TO DO:
Copy out every line from the records that includes "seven".

Data entries:

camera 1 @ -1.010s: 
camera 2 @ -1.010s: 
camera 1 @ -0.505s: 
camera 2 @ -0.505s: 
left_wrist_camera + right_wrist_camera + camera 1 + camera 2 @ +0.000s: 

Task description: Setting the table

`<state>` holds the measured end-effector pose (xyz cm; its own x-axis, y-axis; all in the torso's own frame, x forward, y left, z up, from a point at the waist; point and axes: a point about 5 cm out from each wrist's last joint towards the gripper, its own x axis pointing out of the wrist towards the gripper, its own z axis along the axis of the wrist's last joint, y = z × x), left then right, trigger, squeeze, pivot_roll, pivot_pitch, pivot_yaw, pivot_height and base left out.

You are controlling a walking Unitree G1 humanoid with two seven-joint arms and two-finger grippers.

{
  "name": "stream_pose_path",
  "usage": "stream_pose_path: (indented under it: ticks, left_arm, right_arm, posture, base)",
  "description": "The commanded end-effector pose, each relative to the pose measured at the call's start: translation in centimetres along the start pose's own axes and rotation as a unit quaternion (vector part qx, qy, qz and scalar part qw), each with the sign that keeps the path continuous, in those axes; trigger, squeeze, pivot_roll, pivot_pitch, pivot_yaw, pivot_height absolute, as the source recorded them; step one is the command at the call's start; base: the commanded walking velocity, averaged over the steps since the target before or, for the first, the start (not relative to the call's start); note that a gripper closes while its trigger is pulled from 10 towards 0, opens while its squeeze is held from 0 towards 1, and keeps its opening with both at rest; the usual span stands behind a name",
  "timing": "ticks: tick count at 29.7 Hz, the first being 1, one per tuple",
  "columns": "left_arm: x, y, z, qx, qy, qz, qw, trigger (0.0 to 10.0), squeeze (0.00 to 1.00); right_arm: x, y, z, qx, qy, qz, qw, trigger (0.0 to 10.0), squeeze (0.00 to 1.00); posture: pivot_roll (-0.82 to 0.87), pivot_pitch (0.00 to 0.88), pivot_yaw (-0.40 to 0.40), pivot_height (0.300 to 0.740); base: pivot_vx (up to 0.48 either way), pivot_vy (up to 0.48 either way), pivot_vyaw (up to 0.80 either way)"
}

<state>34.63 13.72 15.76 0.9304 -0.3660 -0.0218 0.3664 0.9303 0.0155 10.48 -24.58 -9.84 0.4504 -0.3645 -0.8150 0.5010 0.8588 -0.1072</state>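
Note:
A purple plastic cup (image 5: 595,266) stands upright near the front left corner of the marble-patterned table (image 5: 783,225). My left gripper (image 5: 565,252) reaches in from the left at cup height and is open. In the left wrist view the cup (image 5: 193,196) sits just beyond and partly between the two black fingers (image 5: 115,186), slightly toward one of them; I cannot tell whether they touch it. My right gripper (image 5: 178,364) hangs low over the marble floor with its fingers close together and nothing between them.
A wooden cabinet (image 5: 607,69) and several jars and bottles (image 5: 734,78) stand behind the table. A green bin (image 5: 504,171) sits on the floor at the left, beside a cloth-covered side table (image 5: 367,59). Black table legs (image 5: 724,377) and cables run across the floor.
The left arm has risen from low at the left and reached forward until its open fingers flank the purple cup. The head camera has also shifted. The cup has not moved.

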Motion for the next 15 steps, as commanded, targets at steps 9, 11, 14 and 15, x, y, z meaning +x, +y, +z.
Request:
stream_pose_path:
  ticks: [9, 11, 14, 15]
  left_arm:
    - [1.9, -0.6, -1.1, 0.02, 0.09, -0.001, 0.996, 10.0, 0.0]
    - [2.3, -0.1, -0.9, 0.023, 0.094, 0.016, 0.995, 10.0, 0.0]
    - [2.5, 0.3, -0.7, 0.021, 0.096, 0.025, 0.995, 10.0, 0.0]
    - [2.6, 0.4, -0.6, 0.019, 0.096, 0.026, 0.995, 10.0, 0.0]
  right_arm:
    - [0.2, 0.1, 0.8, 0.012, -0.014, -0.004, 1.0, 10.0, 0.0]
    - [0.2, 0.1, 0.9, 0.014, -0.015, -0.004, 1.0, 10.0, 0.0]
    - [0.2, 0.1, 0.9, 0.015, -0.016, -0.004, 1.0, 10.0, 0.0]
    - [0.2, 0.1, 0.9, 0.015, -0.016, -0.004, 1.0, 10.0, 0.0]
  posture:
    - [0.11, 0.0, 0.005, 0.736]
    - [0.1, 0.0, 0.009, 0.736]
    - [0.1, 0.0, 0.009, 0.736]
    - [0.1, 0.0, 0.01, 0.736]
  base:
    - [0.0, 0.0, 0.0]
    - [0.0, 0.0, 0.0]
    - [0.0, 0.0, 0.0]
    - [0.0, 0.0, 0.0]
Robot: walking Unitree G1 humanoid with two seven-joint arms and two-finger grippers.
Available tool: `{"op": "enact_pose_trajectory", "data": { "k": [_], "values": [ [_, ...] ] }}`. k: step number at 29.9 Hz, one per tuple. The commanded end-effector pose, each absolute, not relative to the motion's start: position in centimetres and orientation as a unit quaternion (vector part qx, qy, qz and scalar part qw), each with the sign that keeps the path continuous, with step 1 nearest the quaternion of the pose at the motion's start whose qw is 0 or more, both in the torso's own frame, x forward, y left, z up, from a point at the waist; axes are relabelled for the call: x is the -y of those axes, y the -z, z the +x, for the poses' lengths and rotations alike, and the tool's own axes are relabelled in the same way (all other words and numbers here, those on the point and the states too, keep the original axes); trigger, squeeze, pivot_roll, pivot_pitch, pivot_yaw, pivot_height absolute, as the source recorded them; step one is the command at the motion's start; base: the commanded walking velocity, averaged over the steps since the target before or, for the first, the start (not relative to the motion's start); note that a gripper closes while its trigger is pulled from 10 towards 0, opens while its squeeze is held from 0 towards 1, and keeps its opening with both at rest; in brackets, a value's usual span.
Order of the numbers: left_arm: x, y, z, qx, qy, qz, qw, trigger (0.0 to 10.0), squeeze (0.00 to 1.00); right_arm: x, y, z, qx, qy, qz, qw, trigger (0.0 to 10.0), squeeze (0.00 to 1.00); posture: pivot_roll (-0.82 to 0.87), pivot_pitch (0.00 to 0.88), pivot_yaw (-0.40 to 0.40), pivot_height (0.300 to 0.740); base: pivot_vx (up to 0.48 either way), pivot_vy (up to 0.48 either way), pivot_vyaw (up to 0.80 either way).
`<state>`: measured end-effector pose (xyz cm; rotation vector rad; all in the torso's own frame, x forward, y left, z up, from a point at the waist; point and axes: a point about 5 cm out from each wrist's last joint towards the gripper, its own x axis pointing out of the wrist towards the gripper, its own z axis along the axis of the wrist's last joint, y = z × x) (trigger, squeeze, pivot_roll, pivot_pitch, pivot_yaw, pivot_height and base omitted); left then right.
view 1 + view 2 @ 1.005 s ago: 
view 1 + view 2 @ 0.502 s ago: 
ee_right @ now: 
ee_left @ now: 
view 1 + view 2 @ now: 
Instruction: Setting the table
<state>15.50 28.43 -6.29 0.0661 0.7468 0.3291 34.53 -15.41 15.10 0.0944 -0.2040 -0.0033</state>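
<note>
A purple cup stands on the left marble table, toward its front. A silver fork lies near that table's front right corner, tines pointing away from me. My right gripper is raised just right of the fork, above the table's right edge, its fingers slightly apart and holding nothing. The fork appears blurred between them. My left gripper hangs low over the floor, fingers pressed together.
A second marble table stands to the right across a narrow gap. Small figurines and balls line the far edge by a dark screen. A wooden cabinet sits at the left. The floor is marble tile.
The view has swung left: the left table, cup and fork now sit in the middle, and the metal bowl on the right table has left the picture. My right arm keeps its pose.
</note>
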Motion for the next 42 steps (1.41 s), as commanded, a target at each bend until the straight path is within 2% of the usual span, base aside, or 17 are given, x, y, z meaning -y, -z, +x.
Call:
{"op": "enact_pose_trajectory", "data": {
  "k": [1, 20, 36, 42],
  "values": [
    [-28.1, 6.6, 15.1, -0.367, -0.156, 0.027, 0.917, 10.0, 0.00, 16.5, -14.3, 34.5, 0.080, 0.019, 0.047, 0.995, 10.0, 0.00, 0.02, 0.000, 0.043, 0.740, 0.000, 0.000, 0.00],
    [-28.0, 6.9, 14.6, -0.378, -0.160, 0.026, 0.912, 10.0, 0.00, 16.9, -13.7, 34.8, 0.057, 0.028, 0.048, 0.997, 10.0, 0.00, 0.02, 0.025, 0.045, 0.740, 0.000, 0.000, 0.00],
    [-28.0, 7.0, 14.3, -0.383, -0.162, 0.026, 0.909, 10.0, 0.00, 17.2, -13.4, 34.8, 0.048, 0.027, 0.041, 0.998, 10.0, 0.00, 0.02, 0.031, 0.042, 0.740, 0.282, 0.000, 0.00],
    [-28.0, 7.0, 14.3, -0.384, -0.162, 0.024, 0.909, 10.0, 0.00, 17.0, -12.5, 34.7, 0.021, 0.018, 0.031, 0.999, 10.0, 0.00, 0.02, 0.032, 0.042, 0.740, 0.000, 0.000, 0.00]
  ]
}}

RESPONSE BELOW:
You are controlling a walking Unitree G1 humanoid with two seven-joint arms and two-finger grippers.
Robot: walking Unitree G1 humanoid with two seven-joint arms and two-finger grippers.

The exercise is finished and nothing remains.